B3-4 Plate Boundaries: Transform Fault
The Alpine Fault on New Zealand’s South Island is clearly visible in this shot taken from the space shuttle Endeavor at a height of 495 km (307 miles).

A transform fault boundary is an area where two lithospheric plates grind past one another. The San Andreas Fault, illustrated in the screen to the far right, is an example of a transform fault boundary with the Pacific plate “sliding” past the North American plate. Because of their nature, transform boundaries can be quite visible when they occur on land. The Alpine Fault, a transform fault boundary on the South Island of New Zealand is, like the San Andreas Fault, quite visible from outer space. A transform fault boundary is also known as a conservative margin since crust is neither created (i.e., divergent boundary) nor destroyed (i.e., convergent boundary).

Wilson’s explanation of transform fault boundaries at mid-oceanic ridges. Plates A and B are moving in opposite directions between X and Y.
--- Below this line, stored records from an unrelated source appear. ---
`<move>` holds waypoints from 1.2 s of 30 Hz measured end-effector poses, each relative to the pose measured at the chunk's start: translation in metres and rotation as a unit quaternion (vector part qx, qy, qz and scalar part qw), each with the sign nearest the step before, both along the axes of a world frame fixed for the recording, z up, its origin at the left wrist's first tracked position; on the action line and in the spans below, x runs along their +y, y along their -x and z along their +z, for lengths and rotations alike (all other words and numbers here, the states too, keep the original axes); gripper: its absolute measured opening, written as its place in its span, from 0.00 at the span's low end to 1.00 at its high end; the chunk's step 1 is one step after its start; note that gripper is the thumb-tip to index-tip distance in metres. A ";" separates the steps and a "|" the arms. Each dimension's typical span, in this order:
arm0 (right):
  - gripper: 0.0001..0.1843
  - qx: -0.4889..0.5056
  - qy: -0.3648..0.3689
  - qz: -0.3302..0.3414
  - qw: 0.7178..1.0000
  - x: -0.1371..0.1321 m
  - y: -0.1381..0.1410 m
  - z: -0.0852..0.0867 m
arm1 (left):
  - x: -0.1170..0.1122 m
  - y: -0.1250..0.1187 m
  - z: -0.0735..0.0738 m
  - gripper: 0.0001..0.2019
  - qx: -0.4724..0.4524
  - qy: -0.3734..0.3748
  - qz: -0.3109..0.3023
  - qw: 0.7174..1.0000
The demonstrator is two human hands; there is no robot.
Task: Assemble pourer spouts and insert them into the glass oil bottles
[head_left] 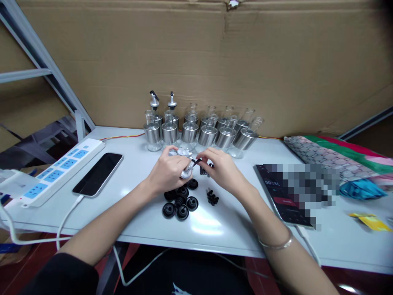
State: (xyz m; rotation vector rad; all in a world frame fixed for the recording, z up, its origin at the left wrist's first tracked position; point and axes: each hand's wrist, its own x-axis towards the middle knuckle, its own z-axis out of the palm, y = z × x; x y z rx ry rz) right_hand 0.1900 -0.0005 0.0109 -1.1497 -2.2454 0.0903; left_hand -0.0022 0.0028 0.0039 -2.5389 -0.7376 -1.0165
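Currently, the left hand (168, 170) has its grip closed around a silver pourer head (186, 172), over the table (227, 239) between the black stoppers (182, 212) and the steel-clad glass bottles (190, 133), while the right hand (222, 166) pinches a small black flap (197, 162) in a narrow grip. What matters is how these two meet: the flap lies just to the right of the pourer head, its long axis slanting up toward the right hand, with both hands about equally near; whether it is joined to the head is too small to tell.
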 end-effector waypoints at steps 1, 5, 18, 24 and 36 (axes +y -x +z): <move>0.05 0.006 -0.007 -0.005 1.000 0.001 -0.002 0.001 | 0.000 0.000 -0.001 0.06 0.006 0.003 0.004 1.000; 0.08 0.015 0.003 -0.038 0.999 0.006 -0.012 0.002 | 0.002 0.001 -0.004 0.02 0.000 0.020 0.011 1.000; 0.12 -0.112 0.199 -0.146 0.963 0.015 -0.058 -0.011 | -0.001 -0.003 -0.004 0.13 -0.048 0.028 -0.013 0.998; 0.13 -0.092 0.142 -0.087 0.982 0.023 -0.071 -0.030 | 0.001 -0.002 -0.007 0.16 -0.031 0.036 -0.005 0.999; 0.10 -0.105 0.160 -0.197 0.962 0.009 -0.048 0.005 | 0.000 -0.004 -0.004 0.17 -0.058 0.038 -0.038 0.997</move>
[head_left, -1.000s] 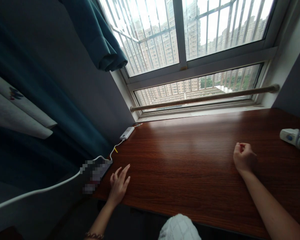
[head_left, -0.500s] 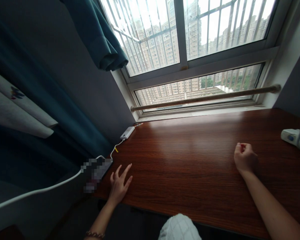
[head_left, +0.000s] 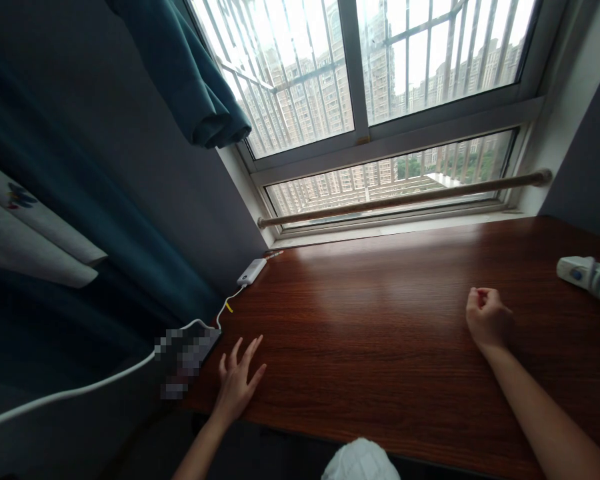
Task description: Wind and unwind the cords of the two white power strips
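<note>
My left hand [head_left: 237, 383] rests on the brown wooden table [head_left: 360, 320] near its front left edge. Its fingers are spread and it holds nothing. Beside it to the left lies a flat dark device [head_left: 195, 357], mostly blurred out, with a white cable [head_left: 80, 393] running by it. Toward the right side of the table, my right hand [head_left: 489, 319] is closed in a fist, thumb side up. Nothing shows sticking out of the fist. A white power strip [head_left: 577, 272] with a wound cord lies farther right, apart from this hand.
A small white box-shaped device [head_left: 253, 272] with a cable sits at the back left corner. Behind the table is a barred window with a horizontal rail [head_left: 405, 199]. Blue curtains [head_left: 145, 247] hang on the left. Something white and rounded [head_left: 363, 460] shows below the front edge.
The view has shifted slightly, moving the window and table a little in the picture. Both hands keep nearly the same pose: left spread, right in a fist.
</note>
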A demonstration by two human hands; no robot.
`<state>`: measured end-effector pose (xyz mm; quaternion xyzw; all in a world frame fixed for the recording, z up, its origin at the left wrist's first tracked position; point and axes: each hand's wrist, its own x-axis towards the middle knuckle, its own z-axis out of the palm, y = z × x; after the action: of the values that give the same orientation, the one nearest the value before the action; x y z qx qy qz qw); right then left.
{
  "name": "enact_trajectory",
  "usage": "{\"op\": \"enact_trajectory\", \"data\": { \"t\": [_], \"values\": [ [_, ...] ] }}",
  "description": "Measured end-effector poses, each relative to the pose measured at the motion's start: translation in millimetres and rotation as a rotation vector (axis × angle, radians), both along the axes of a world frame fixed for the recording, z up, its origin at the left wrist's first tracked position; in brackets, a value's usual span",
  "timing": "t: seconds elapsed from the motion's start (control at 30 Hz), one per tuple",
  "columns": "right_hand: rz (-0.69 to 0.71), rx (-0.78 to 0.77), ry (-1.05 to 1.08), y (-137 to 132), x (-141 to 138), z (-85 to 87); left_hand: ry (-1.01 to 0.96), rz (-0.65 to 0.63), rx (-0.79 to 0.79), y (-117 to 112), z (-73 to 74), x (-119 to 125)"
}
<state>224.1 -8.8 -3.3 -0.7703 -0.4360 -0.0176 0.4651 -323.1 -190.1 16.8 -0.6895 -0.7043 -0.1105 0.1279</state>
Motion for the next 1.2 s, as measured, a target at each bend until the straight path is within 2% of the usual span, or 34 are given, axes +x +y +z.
{"op": "enact_trajectory", "data": {
  "t": [0.23,0.37,0.5,0.7,0.83,1.0,1.2],
  "values": [
    [-0.017,-0.021,-0.044,-4.7,-4.8,8.7,0.009,-0.018,0.012,2.2,-2.7,-2.9],
    [0.008,-0.018,-0.031,-6.3,-9.2,16.2,-0.054,0.012,0.111,7.5,-7.9,-10.8],
    [0.033,0.006,-0.007,-6.9,-12.2,20.6,-0.130,0.043,0.200,9.0,-7.3,-17.0],
    [0.153,0.059,0.044,-16.2,-24.0,36.4,-0.158,0.079,0.241,10.5,-3.2,-16.6],
    [0.224,0.094,0.024,-22.2,-32.5,45.4,-0.137,0.085,0.212,14.1,-4.1,-15.7],
    [0.242,0.091,-0.005,-23.4,-34.4,43.5,-0.102,0.113,0.182,16.0,-8.4,-19.7],
    [0.229,0.074,-0.044,-21.6,-32.7,41.2,-0.081,0.069,0.175,16.1,-13.6,-24.8]
  ]
}}
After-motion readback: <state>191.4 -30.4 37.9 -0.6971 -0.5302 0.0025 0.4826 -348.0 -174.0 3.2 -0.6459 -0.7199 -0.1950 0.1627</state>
Prior to 1965, scientists had been unable to explain a strange series of zigzag lines that had been observed near mid-oceanic ridges. It was J. Tuzo Wilson, a Canadian geophysicist, who accounted for this strange pattern in 1965. Wilson explained that these offset lines were in reality transform fault boundaries between two diverging plates. This explanation provided an elegant solution to what had been a perplexing physical problem.